- PROBLEM STATEMENT -
Go through the data below and transcribe it exactly. Omit the images.

- RAW DATA -
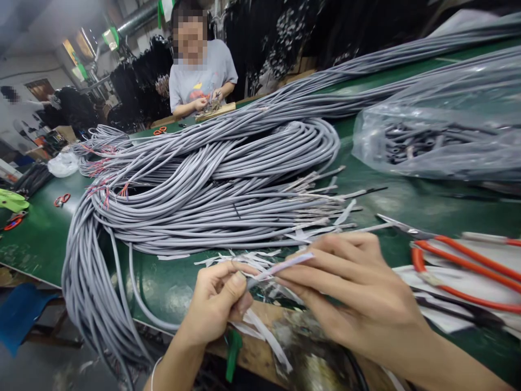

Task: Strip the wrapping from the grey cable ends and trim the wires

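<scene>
My left hand (226,296) is closed on the end of a grey cable (253,283), thumb pressed over it. The fingers of my right hand (350,277) pinch at the pale wrapping strip (291,263) that sticks out of that cable end. Whether the strip is paper or tape, I cannot tell. Scraps of white strip (228,258) lie on the table just beyond my hands, and a longer strip (271,339) hangs below them. Behind, a big bundle of grey cables (195,212) stretches across the table, its stripped ends pointing right.
Scissors with orange handles (468,258) lie at the right on the green table (423,206). A clear plastic bag (439,136) with dark pieces stands behind them. Small red-handled scissors (62,200) lie at left. Across the table a person (203,81) works with both hands.
</scene>
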### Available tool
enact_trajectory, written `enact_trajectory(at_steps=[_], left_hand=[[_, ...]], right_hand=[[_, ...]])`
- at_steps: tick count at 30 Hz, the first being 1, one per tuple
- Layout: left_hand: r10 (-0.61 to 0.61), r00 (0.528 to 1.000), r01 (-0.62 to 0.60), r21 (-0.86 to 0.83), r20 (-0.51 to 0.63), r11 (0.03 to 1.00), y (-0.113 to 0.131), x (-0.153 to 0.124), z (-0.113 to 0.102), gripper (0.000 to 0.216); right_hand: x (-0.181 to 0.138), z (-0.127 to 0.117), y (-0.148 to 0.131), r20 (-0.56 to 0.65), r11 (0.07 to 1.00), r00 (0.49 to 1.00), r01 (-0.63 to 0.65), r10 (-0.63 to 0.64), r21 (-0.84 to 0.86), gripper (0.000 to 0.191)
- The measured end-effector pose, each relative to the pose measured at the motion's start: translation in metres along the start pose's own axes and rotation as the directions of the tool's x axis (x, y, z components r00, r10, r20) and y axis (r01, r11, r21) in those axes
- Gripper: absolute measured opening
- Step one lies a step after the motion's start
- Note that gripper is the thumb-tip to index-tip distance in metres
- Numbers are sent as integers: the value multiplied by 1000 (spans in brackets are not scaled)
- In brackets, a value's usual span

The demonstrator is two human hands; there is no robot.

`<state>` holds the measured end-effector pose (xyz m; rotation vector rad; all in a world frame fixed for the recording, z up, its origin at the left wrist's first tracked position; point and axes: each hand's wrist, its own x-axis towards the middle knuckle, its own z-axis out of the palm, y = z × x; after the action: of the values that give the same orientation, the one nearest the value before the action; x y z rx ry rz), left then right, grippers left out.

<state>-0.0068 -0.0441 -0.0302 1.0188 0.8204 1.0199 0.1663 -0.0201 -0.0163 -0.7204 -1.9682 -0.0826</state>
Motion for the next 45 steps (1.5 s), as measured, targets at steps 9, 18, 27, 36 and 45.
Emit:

- ANSWER -
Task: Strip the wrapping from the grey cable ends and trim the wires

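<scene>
My left hand (226,296) is closed on the end of a grey cable (253,283), thumb pressed over it. The fingers of my right hand (350,277) pinch at the pale wrapping strip (291,263) that sticks out of that cable end. Whether the strip is paper or tape, I cannot tell. Scraps of white strip (228,258) lie on the table just beyond my hands, and a longer strip (271,339) hangs below them. Behind, a big bundle of grey cables (195,212) stretches across the table, its stripped ends pointing right.
Scissors with orange handles (468,258) lie at the right on the green table (423,206). A clear plastic bag (439,136) with dark pieces stands behind them. Small red-handled scissors (62,200) lie at left. Across the table a person (203,81) works with both hands.
</scene>
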### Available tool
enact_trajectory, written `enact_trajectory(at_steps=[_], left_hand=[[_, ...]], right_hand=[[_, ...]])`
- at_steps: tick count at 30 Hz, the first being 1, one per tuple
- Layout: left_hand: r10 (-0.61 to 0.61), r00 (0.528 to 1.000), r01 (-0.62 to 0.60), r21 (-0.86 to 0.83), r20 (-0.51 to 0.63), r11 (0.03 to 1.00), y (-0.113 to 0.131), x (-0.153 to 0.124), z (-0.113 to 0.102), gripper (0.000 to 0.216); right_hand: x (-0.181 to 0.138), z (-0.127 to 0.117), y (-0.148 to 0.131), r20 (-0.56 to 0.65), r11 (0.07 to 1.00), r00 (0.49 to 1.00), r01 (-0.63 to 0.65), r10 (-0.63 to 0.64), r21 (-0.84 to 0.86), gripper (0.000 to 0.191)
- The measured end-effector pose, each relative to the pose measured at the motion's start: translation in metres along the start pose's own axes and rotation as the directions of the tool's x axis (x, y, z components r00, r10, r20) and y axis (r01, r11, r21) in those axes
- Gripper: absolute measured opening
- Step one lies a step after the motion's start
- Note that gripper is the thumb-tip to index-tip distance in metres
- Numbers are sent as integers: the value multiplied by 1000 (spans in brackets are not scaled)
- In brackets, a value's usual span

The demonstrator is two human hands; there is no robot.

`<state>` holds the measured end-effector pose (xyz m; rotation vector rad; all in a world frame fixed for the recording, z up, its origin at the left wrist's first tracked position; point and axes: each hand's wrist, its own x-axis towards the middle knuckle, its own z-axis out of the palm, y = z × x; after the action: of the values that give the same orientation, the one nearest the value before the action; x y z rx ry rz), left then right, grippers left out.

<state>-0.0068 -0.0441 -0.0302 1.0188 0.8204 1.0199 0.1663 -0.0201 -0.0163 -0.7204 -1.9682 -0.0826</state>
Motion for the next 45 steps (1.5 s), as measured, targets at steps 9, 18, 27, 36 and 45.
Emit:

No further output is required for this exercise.